Por fin un sarao donde se obsequia a la concurrencia con una copa y algo de picar. Los bomberos nos reconocemos cenados o casi, lo suficiente como para saltarnos la rutinaria tortilla a las finas hierbas, estilo Pereira, tras haber asistido a la fiesta con que se agasajó a mick herron en la noche del jueves, por la concesión del premio Pepe Carvalho. Sucedió en el bar Glaciar de la plaza Reial. El escritor inglés bebió vino blanco, mientras su esposa, Jo Howard una cazatalentos de la industria editorial, brindó con cava por el éxito del fenómeno Caballos lentos la saga de novelas y la serie que transcurren en la Casa de la Ciénaga, el vertedero administrativo adonde van a parar los caballos lentos; o sea, los espías arrumbados por la vida, los funcionarios del MI5, el servicio secreto británico, que ya no valen, bien por negligencia, sanciones o vencidos por sus flaquezas. El fracaso salpimentado con humor corrosivo. Una frase célebre de la serie dice: “Tengo hemorroides más útiles que vosotros”.
Se sirven croquetas de cocido, gambas con la gabardina arrugada de Sam Spade, trozos de canelón trufado e incluso vasitos de caldo para atemperar esa humedad barcelonesa que busca el hueso; precio de ricardo guionista de El alambre prefiere calzarse un gin tonic. En los corrillos se charla sobre literatura italiana y otro fiasco, el del AVE y los trenes peninsulares, mientras desfilan bandejas con aperitivos entre la concurrencia: Anik Lapointe editora de Salamandra, el sello que publica en España al galardonado; Carlos Zanon comisario del festival BCNegra, y un buen puñado de periodistas y escritores, como miquel molina , Sergio Vila-Sanjuán , Francesc Bombí-Vilaseca , Lilian Neuman , antonio lozano , Fernanda García Lao , Marina San Martín y Juan Carlos Galindo con su sombrero Bogart. Un montón.
La semana rinde homenaje a Mick Herron, sus espías y otros ‘caballos lentos’: los de la escritura
De retirada, a una hora prudencial, los miembros de la brigadilla Fahrenheit 451 atravesamos la plaza Reial con el lanzallamas al hombro, entre mesas atestadas de guiris que cenan paella, nuestras cabezas ensoñadas con los viejos tiempos, cuando el Glaciar reinaba como eslabón inicial de una ruta canalla que proseguía en el Sidecar, el Karma o el Jamboree. Apretamos el paso melancólico de vuelta al cuartel, como turistas que no quieren serlo.

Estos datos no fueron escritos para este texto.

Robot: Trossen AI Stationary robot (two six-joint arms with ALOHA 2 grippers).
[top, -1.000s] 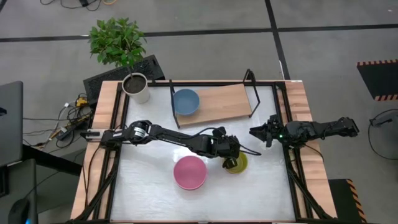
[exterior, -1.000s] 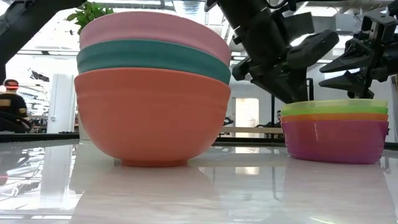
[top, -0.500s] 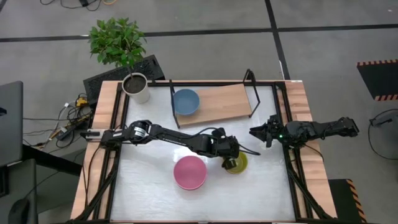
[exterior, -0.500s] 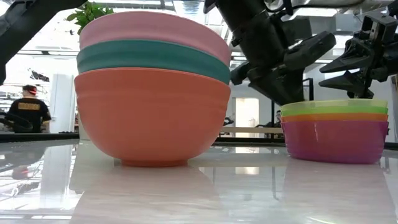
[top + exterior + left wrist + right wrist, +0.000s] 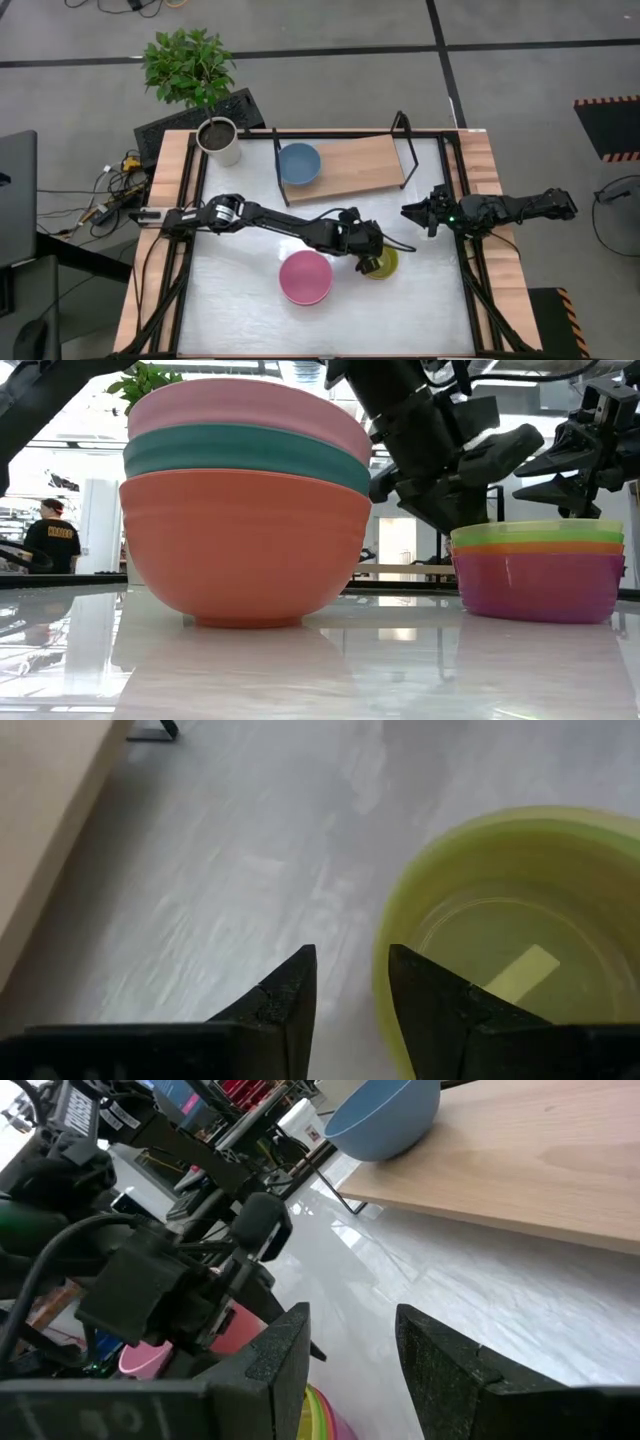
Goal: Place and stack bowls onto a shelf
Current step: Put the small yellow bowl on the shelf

Precisamente así se titula el prólogo que el periodista Llátzer Moix ha escrito para Barcelona, otros relatos arquitectónicos (Factoría Cultural Martínez), de Pedro Azara (arquitecto) y Marieta Cavero (periodista), el tercer volumen editado por el laboratorio de ideas que impulsan Inés García Albi y Carlos Isamat .
Nos juntamos el lunes para bautizarlo en la librería Finestres, la dedicada al arte y el cómic. A decir de Moix, prologuista y presentador del acto, el libro supone una invitación a descubrir “pliegues ocultos de la ciudad” mediante dos rutas, dos paseos muy dispares que nada tienen que ver con los que pastorean los guías de paraguas en ristre. Cavero se decanta por algunos edificios emblemáticos de Barcelona (la Casa Bloc, el pabellón Mies van der Rohe, el palacio Güell, La Ricarda, junto al aeropuerto de El Prat), pero observados con detenimiento, sin las gafas miopes del topo. Azara, en cambio, escoge una franja ajena a los derroteros turísticos, tres de los cerros que otean la urbe desde las alturas: Nuestra Señora del Coll, el Carmel y el Turó de la Rovira, un escenario donde convivieron las villas estivales de la burguesía y las barracas de la inmigración andaluza y gallega. Un paisaje que Juan Marsé retrató como nadie. Venga, otro capazo de nostalgias.
Si el británico Herron habla de los juguetes rotos del espionaje, Constantino Bertolo editor histórico con alma de poeta socarrón, ensalza a los lentos caballos de la escritura en el ensayo El arte de rechazar manuscritos ( Debate). Ojo, amigos, que un buen editor ya se huele el percal en la página 30. Y mientras lee, al otro lado del teléfono, hay alguien, el aspirante a escritor, que se está jugando el ego, la vanidad, las habichuelas y la “plusvalía intelectual” mientras guarda una llamada. Una tarde suculenta la del miércoles, en Documenta, con el escritor y periodista Guillem Martinez como maestro de ceremonias ante un público muy nutrido de críticos y editores. Una soirée trufada de torpedos a diestro y siniestro. Contra el “realismo cursi”, por ejemplo.